▶ EXERCISE INSTRUCTIONS
Below are entries; output exactly the lines from the one with "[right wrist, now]" to the one with "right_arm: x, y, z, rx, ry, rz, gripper", both included, and nothing else.

▶ ENTRIES PROVIDED
┄┄┄┄┄┄┄┄┄┄┄┄┄┄┄┄┄┄┄┄

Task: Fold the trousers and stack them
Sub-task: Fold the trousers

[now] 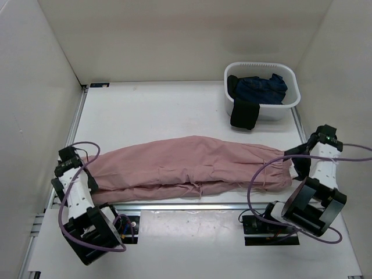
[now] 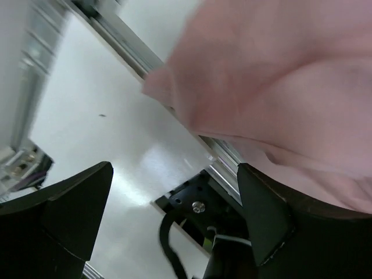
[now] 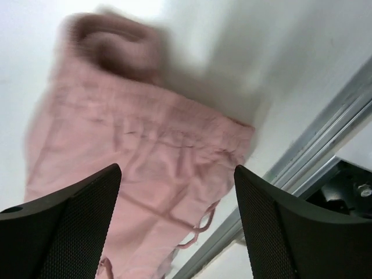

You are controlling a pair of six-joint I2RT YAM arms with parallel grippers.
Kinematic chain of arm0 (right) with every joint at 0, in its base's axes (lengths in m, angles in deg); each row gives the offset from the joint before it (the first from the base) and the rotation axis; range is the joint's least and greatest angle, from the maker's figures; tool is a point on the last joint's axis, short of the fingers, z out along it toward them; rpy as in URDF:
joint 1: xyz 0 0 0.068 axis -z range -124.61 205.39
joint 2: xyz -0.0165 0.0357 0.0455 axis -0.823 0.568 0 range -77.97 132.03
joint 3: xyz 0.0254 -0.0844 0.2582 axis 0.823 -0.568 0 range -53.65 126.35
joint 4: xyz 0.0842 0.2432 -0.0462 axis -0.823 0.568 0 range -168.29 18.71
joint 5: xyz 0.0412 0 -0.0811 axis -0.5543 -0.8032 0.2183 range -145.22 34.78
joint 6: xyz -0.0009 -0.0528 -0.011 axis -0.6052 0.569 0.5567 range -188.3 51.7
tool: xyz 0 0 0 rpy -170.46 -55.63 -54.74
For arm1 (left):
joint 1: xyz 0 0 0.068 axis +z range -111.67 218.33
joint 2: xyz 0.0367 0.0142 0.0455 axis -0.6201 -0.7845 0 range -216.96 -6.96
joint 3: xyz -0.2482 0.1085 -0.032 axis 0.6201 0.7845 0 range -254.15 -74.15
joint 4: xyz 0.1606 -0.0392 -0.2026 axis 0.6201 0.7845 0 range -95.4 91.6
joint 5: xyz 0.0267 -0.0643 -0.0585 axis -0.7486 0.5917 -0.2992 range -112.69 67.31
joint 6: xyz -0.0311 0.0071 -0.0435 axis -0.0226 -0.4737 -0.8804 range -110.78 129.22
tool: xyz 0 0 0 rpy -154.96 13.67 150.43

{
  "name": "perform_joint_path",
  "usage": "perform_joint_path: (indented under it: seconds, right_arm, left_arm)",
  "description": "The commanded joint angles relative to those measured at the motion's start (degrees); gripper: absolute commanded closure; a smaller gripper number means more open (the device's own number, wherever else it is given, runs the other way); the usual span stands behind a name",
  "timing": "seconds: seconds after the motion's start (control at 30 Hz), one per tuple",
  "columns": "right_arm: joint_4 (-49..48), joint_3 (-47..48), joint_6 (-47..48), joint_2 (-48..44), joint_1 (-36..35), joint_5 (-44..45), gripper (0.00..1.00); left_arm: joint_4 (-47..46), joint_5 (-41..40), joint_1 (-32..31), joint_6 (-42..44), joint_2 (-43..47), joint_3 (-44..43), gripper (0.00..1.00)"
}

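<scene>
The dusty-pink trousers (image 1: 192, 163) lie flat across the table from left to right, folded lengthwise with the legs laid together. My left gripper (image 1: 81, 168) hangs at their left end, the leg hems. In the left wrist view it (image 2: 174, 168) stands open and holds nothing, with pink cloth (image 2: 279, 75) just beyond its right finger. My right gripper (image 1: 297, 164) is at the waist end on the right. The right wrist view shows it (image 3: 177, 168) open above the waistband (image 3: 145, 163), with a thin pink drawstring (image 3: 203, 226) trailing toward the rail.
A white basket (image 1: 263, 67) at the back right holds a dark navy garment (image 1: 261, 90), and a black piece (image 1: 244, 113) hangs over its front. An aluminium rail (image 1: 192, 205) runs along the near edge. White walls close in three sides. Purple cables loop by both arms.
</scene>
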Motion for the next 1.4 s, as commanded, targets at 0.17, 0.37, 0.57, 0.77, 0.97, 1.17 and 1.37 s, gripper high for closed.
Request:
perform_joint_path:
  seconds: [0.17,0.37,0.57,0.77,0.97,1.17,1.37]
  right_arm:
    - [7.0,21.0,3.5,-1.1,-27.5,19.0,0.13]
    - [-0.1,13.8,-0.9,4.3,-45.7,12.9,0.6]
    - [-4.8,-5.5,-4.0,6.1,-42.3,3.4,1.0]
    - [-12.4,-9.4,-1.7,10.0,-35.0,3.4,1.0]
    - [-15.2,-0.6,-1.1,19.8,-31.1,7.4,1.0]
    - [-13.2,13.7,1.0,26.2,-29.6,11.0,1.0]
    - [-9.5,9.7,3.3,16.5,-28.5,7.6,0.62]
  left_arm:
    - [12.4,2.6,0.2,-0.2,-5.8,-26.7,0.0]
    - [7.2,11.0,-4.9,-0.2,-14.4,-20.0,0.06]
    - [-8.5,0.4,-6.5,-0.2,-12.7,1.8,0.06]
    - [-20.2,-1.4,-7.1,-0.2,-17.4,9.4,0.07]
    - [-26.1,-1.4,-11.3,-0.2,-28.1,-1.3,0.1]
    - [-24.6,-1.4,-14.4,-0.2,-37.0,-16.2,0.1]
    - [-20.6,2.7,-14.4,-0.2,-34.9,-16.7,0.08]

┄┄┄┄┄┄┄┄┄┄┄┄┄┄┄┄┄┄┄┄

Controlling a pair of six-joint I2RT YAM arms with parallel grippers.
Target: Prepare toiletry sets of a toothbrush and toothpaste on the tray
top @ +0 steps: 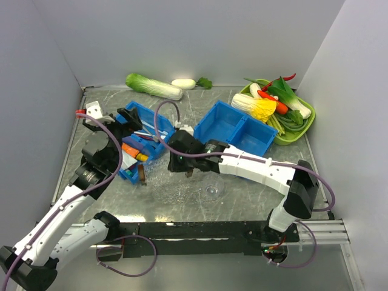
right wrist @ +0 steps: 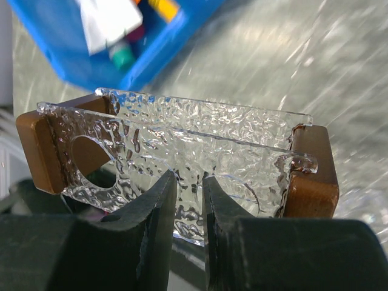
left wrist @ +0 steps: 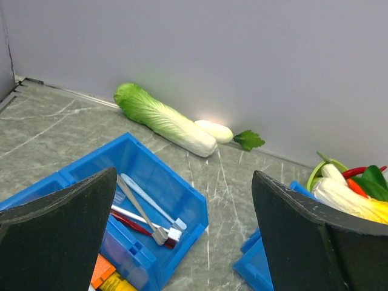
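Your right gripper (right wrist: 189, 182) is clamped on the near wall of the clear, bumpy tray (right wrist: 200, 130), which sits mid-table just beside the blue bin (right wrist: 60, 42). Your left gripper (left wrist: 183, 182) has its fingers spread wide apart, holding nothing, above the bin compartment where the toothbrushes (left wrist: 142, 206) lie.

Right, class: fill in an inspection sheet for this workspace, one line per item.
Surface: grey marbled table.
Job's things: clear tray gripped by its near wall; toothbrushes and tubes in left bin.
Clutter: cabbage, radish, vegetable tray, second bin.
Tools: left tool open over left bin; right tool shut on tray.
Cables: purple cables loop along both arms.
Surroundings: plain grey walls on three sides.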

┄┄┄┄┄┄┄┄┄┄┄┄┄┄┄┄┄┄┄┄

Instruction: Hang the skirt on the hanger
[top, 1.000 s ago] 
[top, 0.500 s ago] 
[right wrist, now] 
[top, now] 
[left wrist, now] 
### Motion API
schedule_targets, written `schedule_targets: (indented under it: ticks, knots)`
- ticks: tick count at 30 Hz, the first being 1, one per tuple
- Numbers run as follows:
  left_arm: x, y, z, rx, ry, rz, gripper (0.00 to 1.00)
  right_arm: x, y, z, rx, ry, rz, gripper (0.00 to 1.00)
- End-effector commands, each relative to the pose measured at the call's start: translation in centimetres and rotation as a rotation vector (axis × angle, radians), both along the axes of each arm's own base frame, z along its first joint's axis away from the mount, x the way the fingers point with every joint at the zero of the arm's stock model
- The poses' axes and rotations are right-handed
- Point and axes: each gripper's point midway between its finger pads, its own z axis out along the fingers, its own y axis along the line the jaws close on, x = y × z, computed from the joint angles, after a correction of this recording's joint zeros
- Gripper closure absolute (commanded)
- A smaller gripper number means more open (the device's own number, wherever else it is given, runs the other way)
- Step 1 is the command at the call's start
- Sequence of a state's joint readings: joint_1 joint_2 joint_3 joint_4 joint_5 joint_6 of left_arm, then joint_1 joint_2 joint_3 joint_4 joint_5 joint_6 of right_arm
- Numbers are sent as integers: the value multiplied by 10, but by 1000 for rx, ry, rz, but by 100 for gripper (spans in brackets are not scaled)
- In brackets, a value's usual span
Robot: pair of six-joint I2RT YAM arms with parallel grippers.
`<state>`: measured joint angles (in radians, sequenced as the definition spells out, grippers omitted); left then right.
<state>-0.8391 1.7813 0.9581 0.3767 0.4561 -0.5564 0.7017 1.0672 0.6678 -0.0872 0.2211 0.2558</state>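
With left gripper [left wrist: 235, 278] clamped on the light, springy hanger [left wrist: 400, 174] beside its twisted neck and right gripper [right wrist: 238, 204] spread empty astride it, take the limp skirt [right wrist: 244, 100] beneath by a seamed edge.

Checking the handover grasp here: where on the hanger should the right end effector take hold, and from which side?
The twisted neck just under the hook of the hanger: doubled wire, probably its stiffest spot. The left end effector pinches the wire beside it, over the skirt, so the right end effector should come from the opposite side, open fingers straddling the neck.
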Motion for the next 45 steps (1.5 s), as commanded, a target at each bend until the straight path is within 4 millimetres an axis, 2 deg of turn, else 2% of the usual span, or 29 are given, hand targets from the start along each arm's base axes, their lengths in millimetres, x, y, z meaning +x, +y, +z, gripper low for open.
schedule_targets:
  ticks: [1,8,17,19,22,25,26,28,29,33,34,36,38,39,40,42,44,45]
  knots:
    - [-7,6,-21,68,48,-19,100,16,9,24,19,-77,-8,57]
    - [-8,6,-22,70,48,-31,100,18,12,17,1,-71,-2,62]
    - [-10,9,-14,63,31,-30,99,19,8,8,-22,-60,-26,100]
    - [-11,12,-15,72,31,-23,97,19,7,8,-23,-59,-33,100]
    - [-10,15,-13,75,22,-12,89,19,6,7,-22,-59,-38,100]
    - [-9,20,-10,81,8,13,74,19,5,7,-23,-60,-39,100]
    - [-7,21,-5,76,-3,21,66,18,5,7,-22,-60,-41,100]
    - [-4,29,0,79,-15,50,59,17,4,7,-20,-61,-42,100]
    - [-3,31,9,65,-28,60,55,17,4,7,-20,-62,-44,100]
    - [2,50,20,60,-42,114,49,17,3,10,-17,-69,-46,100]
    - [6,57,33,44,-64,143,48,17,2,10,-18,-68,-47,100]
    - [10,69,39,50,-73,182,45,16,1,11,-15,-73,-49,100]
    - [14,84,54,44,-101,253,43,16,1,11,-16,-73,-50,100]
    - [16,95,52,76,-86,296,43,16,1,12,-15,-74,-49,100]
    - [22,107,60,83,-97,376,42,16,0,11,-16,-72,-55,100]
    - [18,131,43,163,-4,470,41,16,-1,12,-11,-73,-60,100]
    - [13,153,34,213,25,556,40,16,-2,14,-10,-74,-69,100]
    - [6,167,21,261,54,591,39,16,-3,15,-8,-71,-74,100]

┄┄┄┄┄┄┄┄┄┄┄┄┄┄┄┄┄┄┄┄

▶ SOLUTION
[right wrist, now] 
[top, now] 
[left wrist, now] 
### Motion API
schedule_targets, written `schedule_targets: (indented under it: ticks, knots)`
- ticks: tick count at 30 Hz, the first being 1, one per tuple
- Numbers run as follows:
  left_arm: x, y, z, rx, ry, rz, gripper (0.00 to 1.00)
  right_arm: x, y, z, rx, ry, rz, gripper (0.00 to 1.00)

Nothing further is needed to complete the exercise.